How can I prove from the text that Jane Austen's Pride and Prejudice is totally Victorian with "very little Romanticism"?
To assert that Austen's Pride and Prejudice is "totally Victorian" with "very little" Romanticism is difficult to do for several reasons, primarily that the novel was written by 1797, though not published till 1813, while Victoria's coronation initiated the Victorian Age in 1837. Victorianism in literature was a phenomenon of the late 1800s, not earlier. Another reason is that Austen's novel does bear characteristics of the Romantic period, though in a more subdued expression from other Romantic writers.

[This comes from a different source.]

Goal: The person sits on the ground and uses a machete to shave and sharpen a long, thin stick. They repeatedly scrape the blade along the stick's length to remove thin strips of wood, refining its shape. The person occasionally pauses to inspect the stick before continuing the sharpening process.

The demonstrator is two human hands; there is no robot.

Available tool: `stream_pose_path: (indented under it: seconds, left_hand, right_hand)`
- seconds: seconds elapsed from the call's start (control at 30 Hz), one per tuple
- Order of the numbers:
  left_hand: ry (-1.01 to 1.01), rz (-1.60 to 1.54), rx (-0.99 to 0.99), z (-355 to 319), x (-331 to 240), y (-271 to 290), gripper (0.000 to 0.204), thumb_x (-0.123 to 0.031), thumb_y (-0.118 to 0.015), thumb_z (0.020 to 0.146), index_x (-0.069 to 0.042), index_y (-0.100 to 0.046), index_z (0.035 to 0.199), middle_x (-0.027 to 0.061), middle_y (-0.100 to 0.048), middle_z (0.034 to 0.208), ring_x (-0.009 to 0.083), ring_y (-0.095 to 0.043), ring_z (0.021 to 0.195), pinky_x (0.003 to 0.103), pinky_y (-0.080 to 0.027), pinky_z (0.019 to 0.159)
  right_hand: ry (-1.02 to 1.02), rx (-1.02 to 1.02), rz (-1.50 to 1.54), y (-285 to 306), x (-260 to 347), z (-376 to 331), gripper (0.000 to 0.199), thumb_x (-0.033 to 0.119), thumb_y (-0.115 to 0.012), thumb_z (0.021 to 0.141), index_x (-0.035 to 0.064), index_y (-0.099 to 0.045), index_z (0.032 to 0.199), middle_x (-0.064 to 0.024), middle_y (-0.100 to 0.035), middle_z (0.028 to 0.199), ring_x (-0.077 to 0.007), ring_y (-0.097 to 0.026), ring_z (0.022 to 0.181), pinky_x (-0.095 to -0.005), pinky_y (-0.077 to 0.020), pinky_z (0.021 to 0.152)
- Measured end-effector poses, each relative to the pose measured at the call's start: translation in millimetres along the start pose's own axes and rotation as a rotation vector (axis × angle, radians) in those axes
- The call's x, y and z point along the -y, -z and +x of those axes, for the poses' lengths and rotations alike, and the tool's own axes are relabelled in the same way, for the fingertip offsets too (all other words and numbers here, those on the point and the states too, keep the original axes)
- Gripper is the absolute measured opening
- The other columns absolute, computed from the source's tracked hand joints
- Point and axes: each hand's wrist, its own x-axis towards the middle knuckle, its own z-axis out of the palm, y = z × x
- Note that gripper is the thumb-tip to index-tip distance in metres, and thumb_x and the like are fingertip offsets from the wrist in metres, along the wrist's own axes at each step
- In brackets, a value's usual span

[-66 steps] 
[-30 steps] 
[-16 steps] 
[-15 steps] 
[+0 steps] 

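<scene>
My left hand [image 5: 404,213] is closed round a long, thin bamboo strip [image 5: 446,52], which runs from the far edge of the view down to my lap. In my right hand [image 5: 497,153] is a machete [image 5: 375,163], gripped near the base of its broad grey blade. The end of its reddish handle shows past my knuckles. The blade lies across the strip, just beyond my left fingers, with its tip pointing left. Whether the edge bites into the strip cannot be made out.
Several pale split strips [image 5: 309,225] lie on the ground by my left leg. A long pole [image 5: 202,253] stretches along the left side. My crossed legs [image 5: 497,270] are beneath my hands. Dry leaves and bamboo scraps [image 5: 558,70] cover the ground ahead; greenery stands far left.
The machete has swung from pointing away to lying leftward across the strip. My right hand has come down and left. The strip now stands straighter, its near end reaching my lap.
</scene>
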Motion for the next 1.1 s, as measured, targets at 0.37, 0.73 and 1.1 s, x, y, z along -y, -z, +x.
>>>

One characteristic of Romanticism is that passions (emotions) are recognized as governing human behavior along with reason, formerly considered the highest hierarchical power. Victorianism adds moral responsibility as a governing passion, thus writers challenge and expose social ills while striving to motivate corrections to urban injustices. Austen's novel focuses on the feelings and exertions of the will--the passions--of her characters, as, for example, with Lydia. That Lydia is governed by her emotions is fairly obvious from the way she follows the Regiment and forces Wickham to take her with him in their escape to London. That she exerts her will above employing rational reasoning powers is also obvious from her assertion to Darcy that she doesn't much care whether she is married or not:
[Darcy] found Lydia absolutely resolved on remaining where she was. She cared for none of her friends; she wanted no help of his; she would not hear of leaving Wickham. She was sure they should be married some time or other, and it did not much signify when.
Another characteristic of Romanticism is that literature focused upon a select few characters in well defined scenarios, whether poetic, like Wordsworth's The Ruined Cottage, or prose, like Austen's Pride and Prejudice. In contrast, Victorian novels were peopled with many, many characters in complex situations with multiple complications that were heavily plotted in long novels that showed urban life realistically. Austen's novel is elegant in its choice of a select few characters who reveal the psychology behind behavior in typical social situations. For instance, Austen's novel doesn't delve into what might be seen as economic injustice toward the workers on Lady de Borough's estate; instead Austen shows the psychological dynamic at work in how Lady de Borough relates to those workers.
Having said this, there are a few points that might be extrapolated to show the similarities to Victorianism. Though the idea of the sublime--that which invokes emotional sentiment but which is not in keeping with Classical ideals of beauty--is an important concept in Romanticism, it is largely missing from this novel. The trip to the north country, originally planned for the Lakes, is the only introduction of the power of nature, which was of such importance to Romantics. However, Austen uses no symbolism that draws upon emblems taken from nature, another important tenet of Romanticism.
There is no self-sacrificial love--one of the earliest principles of Romanticism derived from Goethe's original Romantic work The Sorrows of Young Werther. Austen does use this in Sense and Sensibilityy though absent here. Finally, Austen's ironic narrator heralds the Victorian Age because the tone of irony and wit was critical to works by authors like Dickens who sought to make the social plight of the downtrodden a national issue of reform.